On the face of it, the “populism” of Sanders’ 2016 campaign is also running aground on the shoal of Southern blacks. Once again, they appear to be voting for their established foothold within a party that is now tightly governed by the Clintonian New Democrat line, rather than throw down with an unfamiliar outlier. In a region where the Confederacy is still honored in a myriad of ways, this caution is hard-earned. So, too, the symbolism of a female presidency, following Obama’s pathbreaking occupancy of the White House, means more to populations denied representation and recognition in the upper ranks of public life. But arguably the more important lesson has to do with the communication of Sanders’ message about “restoring the middle class,” and it is not simply a question of tone. To African Americans ears, this appeal is directed primarily at downwardly mobile whites who have lost the gains delivered to them by postwar liberalism. Far from sharing that status, black Americans and other minorities were specifically excluded from the educational and homeowning opportunities created by the GI Bill and other programs (just as the life prospects of so many women were subsumed under the male breadwinner’s “family wage” that deeply underpinned the achievement of middle class status). The creation of a black middle class came late in the day, and children born into it are more likely to fall down the ladder than other groups. Moreover, unlike with white America, middle class is an identity that is publicly ascribed to a minority, and not to the majority, of African Americans. There is no expectation, in the public imagination, that this kind of socio-economic advancement–long considered a staple aspiration, if not a birthright, for whites-- will extend to most black Americans.
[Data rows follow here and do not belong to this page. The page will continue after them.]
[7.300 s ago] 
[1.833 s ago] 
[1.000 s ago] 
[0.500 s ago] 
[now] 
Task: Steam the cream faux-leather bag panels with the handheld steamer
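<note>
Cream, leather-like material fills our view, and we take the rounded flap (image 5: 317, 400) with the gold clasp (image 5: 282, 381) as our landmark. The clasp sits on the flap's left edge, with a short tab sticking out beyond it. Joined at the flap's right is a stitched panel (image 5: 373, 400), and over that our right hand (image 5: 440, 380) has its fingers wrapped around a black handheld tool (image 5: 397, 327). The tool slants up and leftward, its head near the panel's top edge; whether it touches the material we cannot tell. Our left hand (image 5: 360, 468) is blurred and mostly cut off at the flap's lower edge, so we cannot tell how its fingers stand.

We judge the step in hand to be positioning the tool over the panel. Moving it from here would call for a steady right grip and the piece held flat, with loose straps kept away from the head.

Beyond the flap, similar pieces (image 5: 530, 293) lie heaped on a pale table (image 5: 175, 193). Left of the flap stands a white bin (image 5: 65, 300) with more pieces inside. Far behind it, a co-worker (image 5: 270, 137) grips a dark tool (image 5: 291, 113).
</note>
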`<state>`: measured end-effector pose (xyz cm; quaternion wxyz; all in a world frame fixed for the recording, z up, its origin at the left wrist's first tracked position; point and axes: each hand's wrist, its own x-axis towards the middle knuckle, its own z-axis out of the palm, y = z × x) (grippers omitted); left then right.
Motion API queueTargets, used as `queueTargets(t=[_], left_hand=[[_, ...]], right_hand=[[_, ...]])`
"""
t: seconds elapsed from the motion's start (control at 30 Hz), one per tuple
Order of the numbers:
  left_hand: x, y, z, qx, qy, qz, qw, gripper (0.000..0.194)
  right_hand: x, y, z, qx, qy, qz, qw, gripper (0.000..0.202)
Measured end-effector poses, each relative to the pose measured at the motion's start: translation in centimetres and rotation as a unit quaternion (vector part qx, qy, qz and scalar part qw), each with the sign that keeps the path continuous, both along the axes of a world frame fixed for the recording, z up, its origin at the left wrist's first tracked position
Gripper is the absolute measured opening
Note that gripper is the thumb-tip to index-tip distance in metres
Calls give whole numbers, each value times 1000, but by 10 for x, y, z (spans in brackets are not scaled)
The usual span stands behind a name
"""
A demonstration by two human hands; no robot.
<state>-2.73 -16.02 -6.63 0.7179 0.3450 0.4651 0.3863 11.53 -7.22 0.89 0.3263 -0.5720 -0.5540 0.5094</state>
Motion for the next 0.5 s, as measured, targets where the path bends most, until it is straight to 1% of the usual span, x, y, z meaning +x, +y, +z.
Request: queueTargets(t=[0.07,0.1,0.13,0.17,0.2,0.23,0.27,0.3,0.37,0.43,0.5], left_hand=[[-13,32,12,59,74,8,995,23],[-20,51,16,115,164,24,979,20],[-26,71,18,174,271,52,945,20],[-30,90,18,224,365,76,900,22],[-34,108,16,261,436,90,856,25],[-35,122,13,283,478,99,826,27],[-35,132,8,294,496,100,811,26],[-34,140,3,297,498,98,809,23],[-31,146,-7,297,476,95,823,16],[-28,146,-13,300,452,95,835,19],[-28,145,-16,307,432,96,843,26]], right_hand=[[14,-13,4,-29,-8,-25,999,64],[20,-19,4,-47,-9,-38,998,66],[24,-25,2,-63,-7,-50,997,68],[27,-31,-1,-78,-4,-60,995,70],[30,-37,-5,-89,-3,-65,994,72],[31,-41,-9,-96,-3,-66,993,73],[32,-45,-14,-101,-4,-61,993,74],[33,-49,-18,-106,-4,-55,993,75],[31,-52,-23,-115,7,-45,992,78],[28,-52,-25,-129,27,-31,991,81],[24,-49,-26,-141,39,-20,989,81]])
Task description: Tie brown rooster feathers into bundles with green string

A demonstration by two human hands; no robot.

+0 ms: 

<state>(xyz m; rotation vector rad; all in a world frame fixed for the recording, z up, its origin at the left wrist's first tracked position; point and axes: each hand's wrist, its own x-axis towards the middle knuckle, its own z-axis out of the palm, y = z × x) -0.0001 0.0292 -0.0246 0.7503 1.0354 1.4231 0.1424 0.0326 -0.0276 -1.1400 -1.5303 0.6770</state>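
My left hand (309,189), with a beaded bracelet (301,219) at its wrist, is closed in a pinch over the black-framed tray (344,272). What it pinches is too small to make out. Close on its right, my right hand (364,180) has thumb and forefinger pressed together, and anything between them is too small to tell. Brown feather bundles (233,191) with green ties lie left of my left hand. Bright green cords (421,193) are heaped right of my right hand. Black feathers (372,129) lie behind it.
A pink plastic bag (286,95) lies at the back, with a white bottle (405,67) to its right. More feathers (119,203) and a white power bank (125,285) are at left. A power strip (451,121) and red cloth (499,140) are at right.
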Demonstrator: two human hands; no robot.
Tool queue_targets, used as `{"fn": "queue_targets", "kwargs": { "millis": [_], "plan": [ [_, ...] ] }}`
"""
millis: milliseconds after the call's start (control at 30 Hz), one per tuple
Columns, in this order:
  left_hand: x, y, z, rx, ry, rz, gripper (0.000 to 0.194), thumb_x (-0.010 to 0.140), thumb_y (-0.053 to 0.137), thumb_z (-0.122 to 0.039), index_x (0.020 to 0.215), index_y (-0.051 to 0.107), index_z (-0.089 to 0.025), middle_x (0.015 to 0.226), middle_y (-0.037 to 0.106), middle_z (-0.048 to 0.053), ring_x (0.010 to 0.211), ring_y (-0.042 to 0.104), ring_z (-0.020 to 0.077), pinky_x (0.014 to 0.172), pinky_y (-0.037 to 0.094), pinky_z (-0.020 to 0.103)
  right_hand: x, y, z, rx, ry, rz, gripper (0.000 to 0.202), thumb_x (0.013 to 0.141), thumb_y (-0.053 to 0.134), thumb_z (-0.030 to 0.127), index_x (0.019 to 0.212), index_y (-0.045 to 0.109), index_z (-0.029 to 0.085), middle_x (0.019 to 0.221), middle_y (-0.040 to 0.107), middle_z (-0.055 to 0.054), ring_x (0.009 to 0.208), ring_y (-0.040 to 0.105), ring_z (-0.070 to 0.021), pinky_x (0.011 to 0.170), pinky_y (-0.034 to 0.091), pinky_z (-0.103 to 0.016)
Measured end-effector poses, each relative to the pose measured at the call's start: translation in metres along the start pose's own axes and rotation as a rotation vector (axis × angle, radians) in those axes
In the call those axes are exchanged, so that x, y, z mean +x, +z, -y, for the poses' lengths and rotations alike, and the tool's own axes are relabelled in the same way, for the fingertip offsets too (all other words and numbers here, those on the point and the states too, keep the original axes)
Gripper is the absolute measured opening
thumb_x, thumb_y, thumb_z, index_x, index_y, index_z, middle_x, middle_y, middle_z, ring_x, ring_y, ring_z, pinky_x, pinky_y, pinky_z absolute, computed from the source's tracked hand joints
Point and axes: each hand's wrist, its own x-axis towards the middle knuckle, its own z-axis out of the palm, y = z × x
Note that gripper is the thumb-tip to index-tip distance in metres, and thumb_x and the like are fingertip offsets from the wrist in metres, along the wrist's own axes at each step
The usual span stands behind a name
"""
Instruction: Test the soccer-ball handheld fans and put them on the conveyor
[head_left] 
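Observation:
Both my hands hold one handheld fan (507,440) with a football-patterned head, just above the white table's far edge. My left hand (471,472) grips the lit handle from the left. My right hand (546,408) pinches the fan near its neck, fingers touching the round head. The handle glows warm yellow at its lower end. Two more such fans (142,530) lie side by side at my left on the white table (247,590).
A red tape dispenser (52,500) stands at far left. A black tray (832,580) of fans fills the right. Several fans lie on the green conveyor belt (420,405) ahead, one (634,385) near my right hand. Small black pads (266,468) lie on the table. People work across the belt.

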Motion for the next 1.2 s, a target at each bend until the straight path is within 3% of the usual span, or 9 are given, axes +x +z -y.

Even as it fades from prominence as the emblematic American lifestyle, the assertion of middle class identity remains as awkward as it has always been, and not just because of its middleness. Beneath the lipservice paid to most national unity ideals in the U.S. lies the ever-corrosive partitioning over race, which takes on new forms on a seemingly regular basis. As Malcolm X once put it, racism in the U.S. is “like a Cadillac, they come out with a new model every year.” The Black Lives Matter movement, which got its start just as the energies behind Occupy were self-dispersing, is only the most recent effort to mount an adequate response to the pervasive impact of white supremacy. Occupy’s foursquare challenge to financialization has worked its way into the political lexicon, raising issues like student debt (but not foreclosure) to the forefront of the presidential campaigns. By contrast, the impact of Black Lives Matter is still largely subterranean, and surfaces only when candidates are forced to take a rhetorical position on the routine police killings of unarmed black males, the soaring rates of minority incarceration, or their sharply eroding economic gains.

The black trauma and the white guilt surrounding these injustices are not routinely perceived as central to class politics, and yet they cannot be otherwise. Delivering material comforts along with a measure of existential security—the traditional hallmarks of middle class life-- is no substitute for what Robin Kelley called the “freedom dreams” of radical liberationists, for whom joining the “mainstream” of American society (the shorthand for achieving black middle class status) was once, and still, is a recipe for pacification, a milder form of incarceration. In that regard, the true spirit of abolitionism--eliminating prisons and state violence, dismantling the power of the creditocracy, dissolving the legacy of homophobia and sexism–lies in the future, not in restoring a compromised past. A politics of class that wants to look forward must embrace this spirit, and live by it.